= Action item =
Copy exactly the lines from the start of the data below through the one that carries "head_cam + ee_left", and only those.

Start of Working data

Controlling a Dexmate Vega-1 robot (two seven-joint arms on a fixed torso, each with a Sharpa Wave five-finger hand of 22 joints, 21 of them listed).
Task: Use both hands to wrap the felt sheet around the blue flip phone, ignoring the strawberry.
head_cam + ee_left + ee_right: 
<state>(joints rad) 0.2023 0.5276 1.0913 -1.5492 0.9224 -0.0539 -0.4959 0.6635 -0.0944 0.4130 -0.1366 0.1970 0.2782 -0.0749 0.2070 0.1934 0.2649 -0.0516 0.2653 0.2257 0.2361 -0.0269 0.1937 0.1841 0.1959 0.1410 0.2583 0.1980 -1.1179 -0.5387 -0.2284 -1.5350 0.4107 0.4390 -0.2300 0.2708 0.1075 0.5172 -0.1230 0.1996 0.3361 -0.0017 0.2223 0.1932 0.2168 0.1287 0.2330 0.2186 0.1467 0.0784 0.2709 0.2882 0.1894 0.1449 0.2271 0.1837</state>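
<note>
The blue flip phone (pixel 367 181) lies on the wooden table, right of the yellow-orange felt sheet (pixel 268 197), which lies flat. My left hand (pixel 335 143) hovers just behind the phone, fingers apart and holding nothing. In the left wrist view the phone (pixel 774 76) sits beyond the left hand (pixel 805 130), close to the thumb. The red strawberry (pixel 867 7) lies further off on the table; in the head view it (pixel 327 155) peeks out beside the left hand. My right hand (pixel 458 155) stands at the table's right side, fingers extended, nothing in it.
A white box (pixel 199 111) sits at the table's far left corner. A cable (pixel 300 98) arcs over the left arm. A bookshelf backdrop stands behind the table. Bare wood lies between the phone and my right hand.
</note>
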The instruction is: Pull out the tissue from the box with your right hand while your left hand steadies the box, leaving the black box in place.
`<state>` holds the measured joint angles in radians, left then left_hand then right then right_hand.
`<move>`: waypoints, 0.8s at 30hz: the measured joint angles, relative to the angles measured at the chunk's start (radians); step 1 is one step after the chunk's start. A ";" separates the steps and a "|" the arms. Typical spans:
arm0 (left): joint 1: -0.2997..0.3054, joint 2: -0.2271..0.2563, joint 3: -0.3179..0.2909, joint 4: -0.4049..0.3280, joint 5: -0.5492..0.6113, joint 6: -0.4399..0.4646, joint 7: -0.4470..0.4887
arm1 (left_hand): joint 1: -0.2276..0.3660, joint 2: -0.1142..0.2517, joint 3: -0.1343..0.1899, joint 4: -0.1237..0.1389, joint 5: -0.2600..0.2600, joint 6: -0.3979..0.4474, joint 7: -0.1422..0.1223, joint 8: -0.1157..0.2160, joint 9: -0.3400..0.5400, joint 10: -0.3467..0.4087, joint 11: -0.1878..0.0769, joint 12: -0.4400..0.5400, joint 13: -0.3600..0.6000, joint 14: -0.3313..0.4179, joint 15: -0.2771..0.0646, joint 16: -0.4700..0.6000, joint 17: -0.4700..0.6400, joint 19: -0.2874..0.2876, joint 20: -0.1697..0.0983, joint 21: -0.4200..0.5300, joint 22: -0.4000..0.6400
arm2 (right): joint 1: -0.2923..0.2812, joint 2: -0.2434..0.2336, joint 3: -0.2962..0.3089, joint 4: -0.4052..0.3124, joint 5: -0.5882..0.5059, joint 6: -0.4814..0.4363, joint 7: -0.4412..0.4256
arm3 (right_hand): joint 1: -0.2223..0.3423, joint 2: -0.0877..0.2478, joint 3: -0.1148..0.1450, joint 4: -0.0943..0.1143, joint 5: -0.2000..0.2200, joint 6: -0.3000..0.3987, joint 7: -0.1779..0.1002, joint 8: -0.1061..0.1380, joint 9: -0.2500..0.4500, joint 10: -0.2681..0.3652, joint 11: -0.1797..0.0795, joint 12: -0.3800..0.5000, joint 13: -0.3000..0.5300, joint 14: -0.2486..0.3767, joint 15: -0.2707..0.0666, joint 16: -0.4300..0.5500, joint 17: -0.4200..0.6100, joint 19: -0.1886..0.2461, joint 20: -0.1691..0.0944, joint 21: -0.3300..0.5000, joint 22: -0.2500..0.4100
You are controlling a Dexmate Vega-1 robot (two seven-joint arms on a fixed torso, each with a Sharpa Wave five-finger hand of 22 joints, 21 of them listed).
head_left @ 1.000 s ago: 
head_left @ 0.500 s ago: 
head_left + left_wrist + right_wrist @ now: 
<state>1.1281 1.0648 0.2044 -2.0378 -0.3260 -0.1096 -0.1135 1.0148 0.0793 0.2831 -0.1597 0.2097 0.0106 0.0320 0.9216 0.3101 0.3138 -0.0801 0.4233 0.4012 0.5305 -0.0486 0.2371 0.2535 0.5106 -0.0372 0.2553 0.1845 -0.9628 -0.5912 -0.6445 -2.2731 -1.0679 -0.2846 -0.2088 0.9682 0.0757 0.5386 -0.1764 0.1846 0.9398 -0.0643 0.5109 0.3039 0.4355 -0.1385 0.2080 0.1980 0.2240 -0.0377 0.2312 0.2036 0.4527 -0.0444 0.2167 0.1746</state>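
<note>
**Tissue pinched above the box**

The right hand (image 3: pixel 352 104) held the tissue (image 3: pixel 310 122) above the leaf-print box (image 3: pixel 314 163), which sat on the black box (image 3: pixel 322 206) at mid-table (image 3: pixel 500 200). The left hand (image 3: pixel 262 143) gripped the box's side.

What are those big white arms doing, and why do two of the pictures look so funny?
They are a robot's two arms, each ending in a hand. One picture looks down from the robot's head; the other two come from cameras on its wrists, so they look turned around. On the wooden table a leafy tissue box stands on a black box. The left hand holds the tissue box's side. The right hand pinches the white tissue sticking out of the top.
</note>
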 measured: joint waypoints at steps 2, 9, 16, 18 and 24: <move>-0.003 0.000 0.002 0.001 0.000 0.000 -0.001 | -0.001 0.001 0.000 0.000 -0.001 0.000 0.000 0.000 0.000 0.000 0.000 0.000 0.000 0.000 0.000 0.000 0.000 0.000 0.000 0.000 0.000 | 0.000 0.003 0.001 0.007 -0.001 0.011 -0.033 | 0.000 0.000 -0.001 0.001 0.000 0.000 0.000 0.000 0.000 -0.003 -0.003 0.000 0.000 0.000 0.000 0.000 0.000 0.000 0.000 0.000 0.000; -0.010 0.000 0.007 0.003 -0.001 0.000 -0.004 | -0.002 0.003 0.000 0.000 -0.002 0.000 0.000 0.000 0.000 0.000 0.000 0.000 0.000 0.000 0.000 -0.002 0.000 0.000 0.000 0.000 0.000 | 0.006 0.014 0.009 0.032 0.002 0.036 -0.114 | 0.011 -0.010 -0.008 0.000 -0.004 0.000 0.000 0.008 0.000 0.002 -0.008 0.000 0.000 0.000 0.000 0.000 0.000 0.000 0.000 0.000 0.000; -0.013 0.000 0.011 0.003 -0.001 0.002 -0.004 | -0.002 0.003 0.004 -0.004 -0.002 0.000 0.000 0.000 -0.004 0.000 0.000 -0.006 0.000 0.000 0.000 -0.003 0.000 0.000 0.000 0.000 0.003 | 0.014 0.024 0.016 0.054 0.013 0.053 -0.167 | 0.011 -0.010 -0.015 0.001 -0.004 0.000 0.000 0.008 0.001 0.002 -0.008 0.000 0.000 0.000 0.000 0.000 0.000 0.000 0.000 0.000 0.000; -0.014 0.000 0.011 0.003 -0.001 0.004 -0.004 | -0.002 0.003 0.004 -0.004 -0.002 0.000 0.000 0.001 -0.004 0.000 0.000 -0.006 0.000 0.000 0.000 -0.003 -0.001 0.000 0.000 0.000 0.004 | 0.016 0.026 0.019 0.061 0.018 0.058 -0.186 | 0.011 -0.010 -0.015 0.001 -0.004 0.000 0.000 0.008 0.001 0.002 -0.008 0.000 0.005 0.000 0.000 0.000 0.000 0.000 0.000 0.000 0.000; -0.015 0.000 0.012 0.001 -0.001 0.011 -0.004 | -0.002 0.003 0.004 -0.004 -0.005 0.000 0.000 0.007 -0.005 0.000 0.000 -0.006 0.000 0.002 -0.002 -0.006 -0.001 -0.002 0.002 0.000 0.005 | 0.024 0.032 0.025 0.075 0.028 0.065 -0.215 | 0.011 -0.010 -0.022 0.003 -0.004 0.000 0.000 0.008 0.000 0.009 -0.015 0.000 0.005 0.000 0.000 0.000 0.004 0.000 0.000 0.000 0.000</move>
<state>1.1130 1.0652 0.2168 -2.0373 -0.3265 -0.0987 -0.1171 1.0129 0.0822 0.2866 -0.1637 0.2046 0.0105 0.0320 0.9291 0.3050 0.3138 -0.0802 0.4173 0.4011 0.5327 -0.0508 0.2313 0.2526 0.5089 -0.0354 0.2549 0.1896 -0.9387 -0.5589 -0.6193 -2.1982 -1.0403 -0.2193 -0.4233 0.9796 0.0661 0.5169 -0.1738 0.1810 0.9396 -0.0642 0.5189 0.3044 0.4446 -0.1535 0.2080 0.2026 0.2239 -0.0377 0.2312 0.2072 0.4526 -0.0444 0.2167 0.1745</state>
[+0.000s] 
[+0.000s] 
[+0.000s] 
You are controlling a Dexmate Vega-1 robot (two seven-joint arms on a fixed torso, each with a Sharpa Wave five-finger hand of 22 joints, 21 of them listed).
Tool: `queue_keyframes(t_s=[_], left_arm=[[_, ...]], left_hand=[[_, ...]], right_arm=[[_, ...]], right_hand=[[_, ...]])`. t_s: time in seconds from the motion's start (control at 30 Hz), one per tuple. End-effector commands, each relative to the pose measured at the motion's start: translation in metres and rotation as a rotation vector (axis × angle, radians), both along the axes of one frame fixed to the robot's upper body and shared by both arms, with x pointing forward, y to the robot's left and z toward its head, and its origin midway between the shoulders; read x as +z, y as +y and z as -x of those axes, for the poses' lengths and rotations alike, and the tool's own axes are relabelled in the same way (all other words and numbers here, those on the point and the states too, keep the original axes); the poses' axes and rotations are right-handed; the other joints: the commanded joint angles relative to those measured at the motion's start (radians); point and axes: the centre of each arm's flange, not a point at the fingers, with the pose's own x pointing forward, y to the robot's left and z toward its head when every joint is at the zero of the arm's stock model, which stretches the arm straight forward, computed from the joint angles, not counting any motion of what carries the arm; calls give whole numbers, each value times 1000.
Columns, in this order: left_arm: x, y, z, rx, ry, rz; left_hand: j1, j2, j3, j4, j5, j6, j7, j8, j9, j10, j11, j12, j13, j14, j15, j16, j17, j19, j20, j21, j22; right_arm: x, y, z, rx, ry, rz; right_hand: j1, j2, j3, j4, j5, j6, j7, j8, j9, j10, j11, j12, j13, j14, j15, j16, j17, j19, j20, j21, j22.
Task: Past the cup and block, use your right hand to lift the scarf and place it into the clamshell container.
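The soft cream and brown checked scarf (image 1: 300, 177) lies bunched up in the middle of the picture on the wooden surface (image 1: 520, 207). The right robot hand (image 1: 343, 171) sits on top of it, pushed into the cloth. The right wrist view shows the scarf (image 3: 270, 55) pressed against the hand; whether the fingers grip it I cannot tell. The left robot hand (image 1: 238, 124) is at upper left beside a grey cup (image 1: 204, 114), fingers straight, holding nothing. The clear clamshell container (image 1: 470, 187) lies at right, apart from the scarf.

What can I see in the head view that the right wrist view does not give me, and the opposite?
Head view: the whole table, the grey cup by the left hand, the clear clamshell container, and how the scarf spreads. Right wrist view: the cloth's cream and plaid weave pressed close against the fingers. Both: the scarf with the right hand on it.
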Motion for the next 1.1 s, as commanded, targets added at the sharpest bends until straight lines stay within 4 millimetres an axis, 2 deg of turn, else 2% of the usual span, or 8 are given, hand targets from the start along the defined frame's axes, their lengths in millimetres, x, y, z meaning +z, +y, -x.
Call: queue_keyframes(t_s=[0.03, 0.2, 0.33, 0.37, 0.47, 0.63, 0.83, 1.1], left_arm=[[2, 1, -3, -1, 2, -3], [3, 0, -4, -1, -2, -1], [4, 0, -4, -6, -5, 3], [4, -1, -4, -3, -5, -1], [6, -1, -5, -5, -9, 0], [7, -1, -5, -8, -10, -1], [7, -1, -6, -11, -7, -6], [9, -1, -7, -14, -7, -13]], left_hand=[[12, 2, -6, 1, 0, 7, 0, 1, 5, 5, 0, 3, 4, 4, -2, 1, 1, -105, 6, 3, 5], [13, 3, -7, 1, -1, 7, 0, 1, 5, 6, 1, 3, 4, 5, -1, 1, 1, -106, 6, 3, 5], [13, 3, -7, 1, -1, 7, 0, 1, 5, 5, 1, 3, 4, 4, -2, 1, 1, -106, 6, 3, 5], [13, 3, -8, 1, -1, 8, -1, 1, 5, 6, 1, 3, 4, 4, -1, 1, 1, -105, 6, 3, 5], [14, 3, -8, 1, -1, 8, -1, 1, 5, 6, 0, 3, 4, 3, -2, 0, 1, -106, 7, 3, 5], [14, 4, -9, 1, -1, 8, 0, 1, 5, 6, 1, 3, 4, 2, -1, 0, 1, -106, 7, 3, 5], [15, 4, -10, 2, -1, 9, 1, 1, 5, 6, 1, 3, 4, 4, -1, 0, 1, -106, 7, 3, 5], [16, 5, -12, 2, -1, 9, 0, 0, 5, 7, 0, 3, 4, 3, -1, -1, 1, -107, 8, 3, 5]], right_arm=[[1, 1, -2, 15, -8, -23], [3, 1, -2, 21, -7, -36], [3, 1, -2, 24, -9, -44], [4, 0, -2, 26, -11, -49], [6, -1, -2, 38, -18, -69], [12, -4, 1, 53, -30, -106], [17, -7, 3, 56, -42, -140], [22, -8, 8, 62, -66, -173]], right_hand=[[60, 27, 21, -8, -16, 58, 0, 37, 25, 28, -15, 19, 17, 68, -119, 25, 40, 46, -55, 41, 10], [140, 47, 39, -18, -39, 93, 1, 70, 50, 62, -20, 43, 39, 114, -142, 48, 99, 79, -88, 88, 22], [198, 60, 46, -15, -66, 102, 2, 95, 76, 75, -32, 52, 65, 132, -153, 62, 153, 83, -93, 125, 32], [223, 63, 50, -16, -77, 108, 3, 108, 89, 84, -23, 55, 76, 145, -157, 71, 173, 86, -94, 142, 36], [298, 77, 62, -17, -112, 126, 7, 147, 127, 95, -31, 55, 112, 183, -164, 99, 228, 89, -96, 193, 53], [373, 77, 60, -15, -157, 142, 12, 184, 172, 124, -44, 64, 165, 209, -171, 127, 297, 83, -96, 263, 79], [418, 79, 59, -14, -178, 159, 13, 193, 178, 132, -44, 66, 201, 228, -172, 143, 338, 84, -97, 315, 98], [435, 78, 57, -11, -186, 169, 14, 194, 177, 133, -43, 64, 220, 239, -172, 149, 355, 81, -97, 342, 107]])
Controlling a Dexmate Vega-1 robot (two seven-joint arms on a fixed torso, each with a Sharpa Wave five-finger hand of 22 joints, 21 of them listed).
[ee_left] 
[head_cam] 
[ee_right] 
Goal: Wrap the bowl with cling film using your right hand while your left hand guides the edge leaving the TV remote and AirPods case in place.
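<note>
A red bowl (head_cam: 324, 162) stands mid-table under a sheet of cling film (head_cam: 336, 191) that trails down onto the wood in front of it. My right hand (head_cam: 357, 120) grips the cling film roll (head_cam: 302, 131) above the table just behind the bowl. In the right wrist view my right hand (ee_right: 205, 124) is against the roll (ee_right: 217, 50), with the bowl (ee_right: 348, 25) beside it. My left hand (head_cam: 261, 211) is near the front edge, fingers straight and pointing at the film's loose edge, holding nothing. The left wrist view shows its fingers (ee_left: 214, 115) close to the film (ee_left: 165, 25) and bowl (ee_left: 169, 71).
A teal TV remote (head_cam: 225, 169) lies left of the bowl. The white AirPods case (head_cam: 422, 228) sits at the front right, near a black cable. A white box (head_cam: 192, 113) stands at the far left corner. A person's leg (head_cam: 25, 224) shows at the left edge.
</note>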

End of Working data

= Completed exercise =
Controlling a Dexmate Vega-1 robot (two seven-joint arms on a fixed torso, each with a Sharpa Wave five-finger hand of 22 joints, 21 of them listed).
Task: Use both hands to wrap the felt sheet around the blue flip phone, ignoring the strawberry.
head_cam + ee_left + ee_right: 

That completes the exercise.